- **Task description**
The expected output is the data itself, duplicated in full.

- **Task input**

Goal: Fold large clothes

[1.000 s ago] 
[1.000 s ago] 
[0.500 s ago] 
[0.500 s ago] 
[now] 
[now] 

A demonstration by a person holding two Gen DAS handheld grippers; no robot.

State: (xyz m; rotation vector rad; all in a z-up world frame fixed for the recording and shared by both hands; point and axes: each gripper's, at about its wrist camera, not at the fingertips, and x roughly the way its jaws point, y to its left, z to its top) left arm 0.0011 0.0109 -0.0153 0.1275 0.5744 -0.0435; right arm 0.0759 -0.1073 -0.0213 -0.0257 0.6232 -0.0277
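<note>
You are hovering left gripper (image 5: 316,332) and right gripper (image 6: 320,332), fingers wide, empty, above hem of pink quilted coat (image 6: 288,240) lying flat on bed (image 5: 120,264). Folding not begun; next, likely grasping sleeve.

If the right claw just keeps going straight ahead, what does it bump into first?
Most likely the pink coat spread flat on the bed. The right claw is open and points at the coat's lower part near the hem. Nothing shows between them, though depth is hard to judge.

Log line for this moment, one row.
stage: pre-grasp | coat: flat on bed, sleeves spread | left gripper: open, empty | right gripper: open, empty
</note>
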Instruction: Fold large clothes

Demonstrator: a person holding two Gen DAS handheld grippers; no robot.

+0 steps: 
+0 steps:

- **Exercise response**
Goal: Fold large clothes

[1.000 s ago] 
[1.000 s ago] 
[0.500 s ago] 
[0.500 s ago] 
[now] 
[now] 

A demonstration by a person holding two Gen DAS handheld grippers; no robot.

State: (xyz m; rotation vector rad; all in a z-up world frame fixed for the recording and shared by both hands; point and axes: each gripper's, at about its wrist camera, not at the fingertips, and x roughly the way its jaws point, y to its left, z to its top) left arm 0.0011 0.0109 -0.0153 0.1275 0.5744 -0.0435; right arm 0.0759 -0.1073 -0.0213 -0.0257 0.6232 -0.0277
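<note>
You are hovering left gripper (image 5: 316,332) and right gripper (image 6: 320,332), fingers wide, empty, above hem of pink quilted coat (image 6: 288,240) lying flat on bed (image 5: 120,264). Folding not begun; next, likely grasping sleeve.

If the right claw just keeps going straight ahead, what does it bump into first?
Most likely the pink coat spread flat on the bed. The right claw is open and points at the coat's lower part near the hem. Nothing shows between them, though depth is hard to judge.

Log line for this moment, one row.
stage: pre-grasp | coat: flat on bed, sleeves spread | left gripper: open, empty | right gripper: open, empty
</note>
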Instruction: Fold large clothes

Demonstrator: a person holding two Gen DAS handheld grippers; no robot.

+0 steps: 
+0 steps:

The work for this exercise is now done.